→ ASSIGNMENT
Make an exact copy of the listing, without images.

(PROVIDED DATA)

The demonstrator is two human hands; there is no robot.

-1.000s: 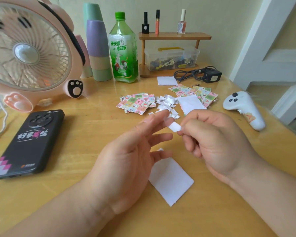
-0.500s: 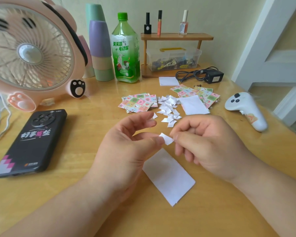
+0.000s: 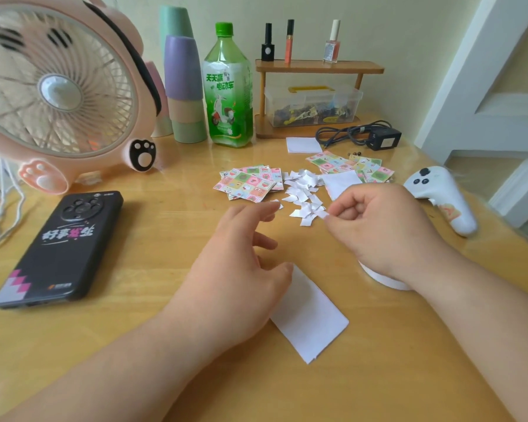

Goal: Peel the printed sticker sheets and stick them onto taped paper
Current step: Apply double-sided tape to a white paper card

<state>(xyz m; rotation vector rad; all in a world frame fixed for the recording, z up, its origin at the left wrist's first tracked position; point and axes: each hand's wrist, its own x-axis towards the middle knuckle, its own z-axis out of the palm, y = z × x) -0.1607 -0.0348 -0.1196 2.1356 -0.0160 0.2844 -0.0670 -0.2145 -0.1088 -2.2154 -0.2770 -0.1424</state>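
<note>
The right hand [image 3: 378, 229] hovers low over the bench [image 3: 134, 345], fingers curled in, with thumb and forefinger pressed together at the near edge of a heap of small white paper scraps [image 3: 302, 193]. Whether a scrap is pinched between the fingertips cannot be told. The left hand [image 3: 241, 263] is released, its fingers loosely spread and holding nothing. Its thumb lies by the far corner of a white sheet of paper [image 3: 311, 318], which lies flat and slanted on the bench between the two forearms. A roll of white tape [image 3: 384, 280] peeks out from under the right wrist.

Beyond the scraps lie two fans of colourful printed sticker sheets, one to the left [image 3: 247, 184] and one to the right [image 3: 357, 167], with another white sheet [image 3: 340, 182] just beside the right one. Farther out are a black phone [image 3: 61, 248], a pink fan [image 3: 58, 92], a green bottle [image 3: 228, 86] and a white controller [image 3: 442, 199].

The step appears to be dealing with peeled backing at the scrap heap. Doing it well probably means keeping scraps well apart from the near white sheet, steadying that sheet with the free left hand, and laying each sticker down one edge first so it lies smooth.
</note>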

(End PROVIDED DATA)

→ RESULT OF THE EXERCISE
The demonstrator is two human hands; there is no robot.

-1.000s: 
-0.500s: 
+0.000s: 

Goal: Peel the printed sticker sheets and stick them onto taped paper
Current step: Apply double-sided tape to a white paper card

<state>(xyz m; rotation vector rad; all in a world frame fixed for the recording, z up, its origin at the left wrist's first tracked position; point and axes: each hand's wrist, its own x-axis towards the middle knuckle, its own z-axis out of the palm, y = z × x) -0.1607 -0.0348 -0.1196 2.1356 -0.0160 0.2844 -0.0670 -0.2145 -0.1088 -2.2154 -0.2770 -0.1424</state>
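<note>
The right hand [image 3: 378, 229] hovers low over the bench [image 3: 134, 345], fingers curled in, with thumb and forefinger pressed together at the near edge of a heap of small white paper scraps [image 3: 302, 193]. Whether a scrap is pinched between the fingertips cannot be told. The left hand [image 3: 241, 263] is released, its fingers loosely spread and holding nothing. Its thumb lies by the far corner of a white sheet of paper [image 3: 311, 318], which lies flat and slanted on the bench between the two forearms. A roll of white tape [image 3: 384, 280] peeks out from under the right wrist.

Beyond the scraps lie two fans of colourful printed sticker sheets, one to the left [image 3: 247, 184] and one to the right [image 3: 357, 167], with another white sheet [image 3: 340, 182] just beside the right one. Farther out are a black phone [image 3: 61, 248], a pink fan [image 3: 58, 92], a green bottle [image 3: 228, 86] and a white controller [image 3: 442, 199].

The step appears to be dealing with peeled backing at the scrap heap. Doing it well probably means keeping scraps well apart from the near white sheet, steadying that sheet with the free left hand, and laying each sticker down one edge first so it lies smooth.
</note>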

The exercise requires no further work.